* _EXERCISE GOAL_: Transcription task. Write out each entry verbatim and exclude any image.

(Stored data)
-- -- --

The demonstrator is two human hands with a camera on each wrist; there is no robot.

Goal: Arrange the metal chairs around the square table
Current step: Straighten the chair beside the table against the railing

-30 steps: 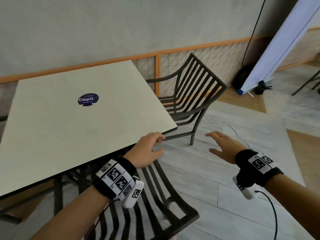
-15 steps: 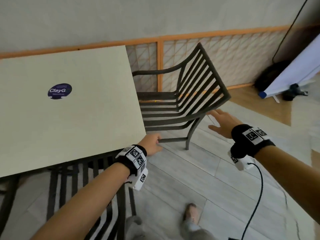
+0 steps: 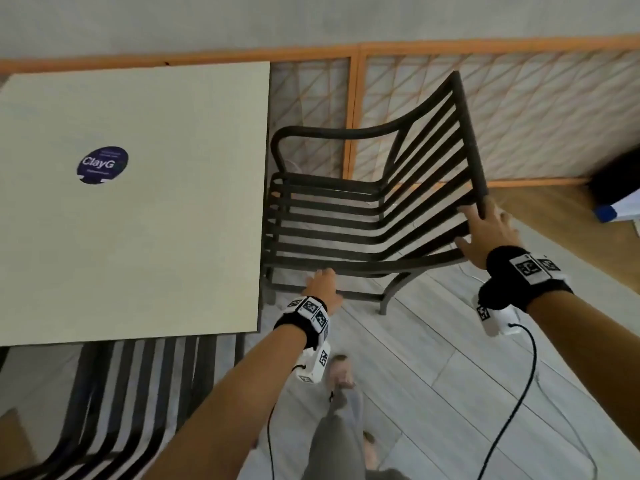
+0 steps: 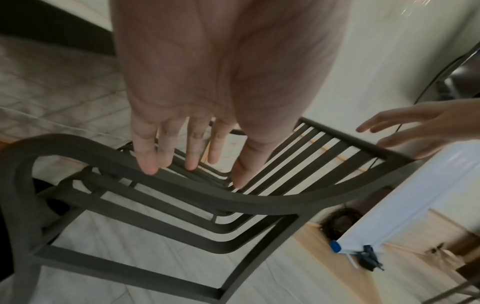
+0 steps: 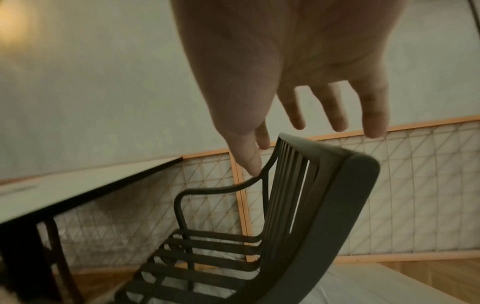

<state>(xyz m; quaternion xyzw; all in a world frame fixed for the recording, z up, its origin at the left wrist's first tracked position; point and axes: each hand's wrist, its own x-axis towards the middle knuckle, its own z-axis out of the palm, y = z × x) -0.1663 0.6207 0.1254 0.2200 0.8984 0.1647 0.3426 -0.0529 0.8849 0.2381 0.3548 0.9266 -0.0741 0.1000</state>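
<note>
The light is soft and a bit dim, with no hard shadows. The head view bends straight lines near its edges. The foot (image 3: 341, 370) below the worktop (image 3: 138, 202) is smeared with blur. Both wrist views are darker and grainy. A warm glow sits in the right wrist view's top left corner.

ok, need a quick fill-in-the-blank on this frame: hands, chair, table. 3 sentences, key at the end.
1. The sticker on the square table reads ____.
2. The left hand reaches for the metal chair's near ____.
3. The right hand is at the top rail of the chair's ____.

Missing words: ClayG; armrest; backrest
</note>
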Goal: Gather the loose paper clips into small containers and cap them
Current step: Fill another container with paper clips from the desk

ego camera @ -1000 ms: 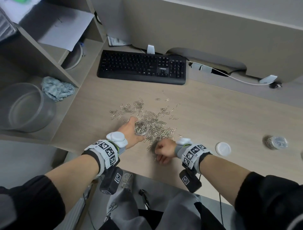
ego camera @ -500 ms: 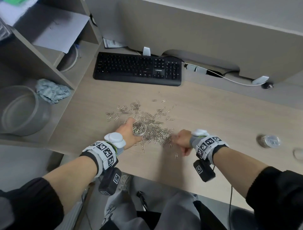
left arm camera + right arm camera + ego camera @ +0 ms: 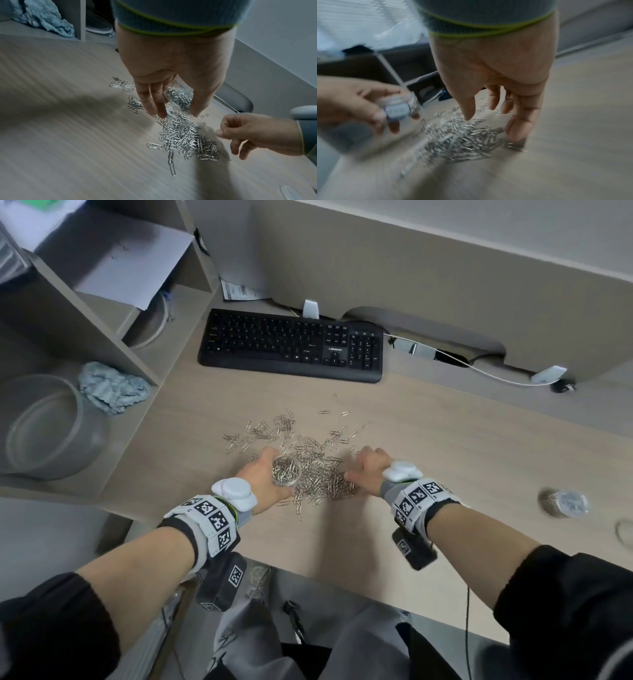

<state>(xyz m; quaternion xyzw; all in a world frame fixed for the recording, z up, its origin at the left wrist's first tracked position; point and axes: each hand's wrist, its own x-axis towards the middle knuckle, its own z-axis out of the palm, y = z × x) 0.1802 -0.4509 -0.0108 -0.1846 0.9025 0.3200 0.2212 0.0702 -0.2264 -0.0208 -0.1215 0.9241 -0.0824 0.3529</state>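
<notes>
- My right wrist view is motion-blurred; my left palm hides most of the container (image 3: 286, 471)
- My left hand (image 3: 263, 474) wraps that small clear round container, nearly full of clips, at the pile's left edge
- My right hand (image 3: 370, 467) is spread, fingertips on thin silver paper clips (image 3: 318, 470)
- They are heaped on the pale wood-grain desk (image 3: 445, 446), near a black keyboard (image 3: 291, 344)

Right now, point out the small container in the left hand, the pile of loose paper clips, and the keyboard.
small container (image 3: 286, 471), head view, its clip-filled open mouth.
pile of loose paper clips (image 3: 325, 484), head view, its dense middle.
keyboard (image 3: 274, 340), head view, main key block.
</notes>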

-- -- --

* _FINISHED TASK_:
The demonstrator is two human hands with a camera on each wrist; there is no robot.

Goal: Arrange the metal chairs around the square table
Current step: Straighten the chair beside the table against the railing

-30 steps: 
-15 steps: 
+0 steps: 
+0 steps: 
+0 steps: 

<state>(xyz m; quaternion xyzw; all in a world frame fixed for the recording, z up, its origin at the left wrist's first tracked position; point and axes: each hand's wrist, its own x-axis towards the middle knuckle, its own z-axis out of the palm, y = z × x) -0.1663 0.6207 0.1254 0.2200 0.8984 0.1647 0.3426 -0.0529 0.8849 0.2381 0.3548 0.9266 -0.0741 0.1000</state>
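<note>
The light is soft and a bit dim, with no hard shadows. The head view bends straight lines near its edges. The foot (image 3: 341, 370) below the worktop (image 3: 138, 202) is smeared with blur. Both wrist views are darker and grainy. A warm glow sits in the right wrist view's top left corner.

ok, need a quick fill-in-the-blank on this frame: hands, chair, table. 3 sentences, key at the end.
1. The sticker on the square table reads ____.
2. The left hand reaches for the metal chair's near ____.
3. The right hand is at the top rail of the chair's ____.

Missing words: ClayG; armrest; backrest
</note>
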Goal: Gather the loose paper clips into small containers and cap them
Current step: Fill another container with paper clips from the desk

ego camera @ -1000 ms: 
ego camera @ -500 ms: 
left arm camera + right arm camera + ego camera @ +0 ms: 

<state>(xyz m; quaternion xyzw; all in a world frame fixed for the recording, z up, its origin at the left wrist's first tracked position; point and axes: each hand's wrist, its own x-axis towards the middle knuckle, its own z-axis out of the palm, y = z × x) 0.1802 -0.4509 -0.0108 -0.1846 0.9025 0.3200 0.2212 0.0702 -0.2264 -0.0208 -0.1215 0.9241 -0.0824 0.3529</state>
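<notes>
- My right wrist view is motion-blurred; my left palm hides most of the container (image 3: 286, 471)
- My left hand (image 3: 263, 474) wraps that small clear round container, nearly full of clips, at the pile's left edge
- My right hand (image 3: 370, 467) is spread, fingertips on thin silver paper clips (image 3: 318, 470)
- They are heaped on the pale wood-grain desk (image 3: 445, 446), near a black keyboard (image 3: 291, 344)

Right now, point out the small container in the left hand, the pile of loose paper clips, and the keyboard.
small container (image 3: 286, 471), head view, its clip-filled open mouth.
pile of loose paper clips (image 3: 325, 484), head view, its dense middle.
keyboard (image 3: 274, 340), head view, main key block.
</notes>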

This exercise requires nothing more.